Myanmar Rice Federation
- Abbreviation: MRF
- Predecessor: Myanmar Rice Industry Association MIRA
- Formation: 2012
- Headquarters: Lanmadaw Township, Yangon, Myanmar
- Executive Chairman: Chit Khine
- Website: myanmarricefederation.org

= Myanmar Rice Federation =

Burmese national industry organisation

The Myanmar Rice Federation (မြန်မာနိုင်ငံ ဆန်စပါးအသင်းချုပ်) is Burma's national organisation for the rice industry, responsible for negotiating rice export deals with neighbouring countries, including China and India.

== History ==

Myanmar Rice Federation was formed in 2012 as a successor to the Myanmar Rice Industry Association (MIRA).

In July 2017, the MRF partnered with the Chinese group CITIC to conduct a feasibility study regarding the implementation of 33 agricultural business centres in Myanmar.
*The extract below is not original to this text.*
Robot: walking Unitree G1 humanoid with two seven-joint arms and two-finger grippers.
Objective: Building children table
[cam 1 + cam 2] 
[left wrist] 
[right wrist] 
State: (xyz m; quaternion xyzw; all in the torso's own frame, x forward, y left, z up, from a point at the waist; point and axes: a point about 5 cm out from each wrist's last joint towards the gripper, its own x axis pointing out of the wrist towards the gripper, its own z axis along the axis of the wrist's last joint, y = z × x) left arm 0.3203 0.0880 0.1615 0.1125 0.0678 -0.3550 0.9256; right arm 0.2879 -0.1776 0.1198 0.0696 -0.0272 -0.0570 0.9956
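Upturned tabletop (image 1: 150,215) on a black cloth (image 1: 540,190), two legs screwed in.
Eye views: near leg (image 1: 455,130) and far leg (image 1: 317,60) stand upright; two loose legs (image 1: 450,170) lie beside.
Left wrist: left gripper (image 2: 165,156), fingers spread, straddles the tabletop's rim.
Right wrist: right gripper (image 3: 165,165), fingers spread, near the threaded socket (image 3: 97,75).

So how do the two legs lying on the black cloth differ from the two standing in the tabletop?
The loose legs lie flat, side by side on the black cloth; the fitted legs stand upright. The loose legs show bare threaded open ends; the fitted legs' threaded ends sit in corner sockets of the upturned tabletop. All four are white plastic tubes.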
In September 2017, the organization's website was briefly hacked as a protest to the Rohingya conflict.

Between 2010 and 2012, Myanmar rice exports to China grew from very little to 752,000 tonnes. In 2014, the two country signed their first legal agreement to organize their rice trade.

In March 2015, the MRF was criticized for its limited shortlist of rice producers allowed to export rice to China. In early August 2015, the MRF announced the halt of rice exports for a month and a half due to the heavy flood affecting the country. In April 2016, the MRF urged the new Myanmar government to privatize the Myanmar Agricultural Development Bank to increase its loan capacity.

Myanmar Rice Federation organized the MRF Stakeholder Forum 2018, held in Naypyidaw on 7 March 2018. The MRF Forum was officiated and graced by Myanmar's State Counselor Aung San Suu Kyi. The MRF announced the Floor Rice for paddy in the interest of small-holder farmers.

== Description ==

MRF is responsible for negotiating rice export deals with neighbouring countries, including China and India. Myanmar exports more than 1 million tonnes of rice to 50 countries, and 70% of its exports go to China (numbers April 2016-January 2017).

MRF's executive committee is chaired by Chit Khaing.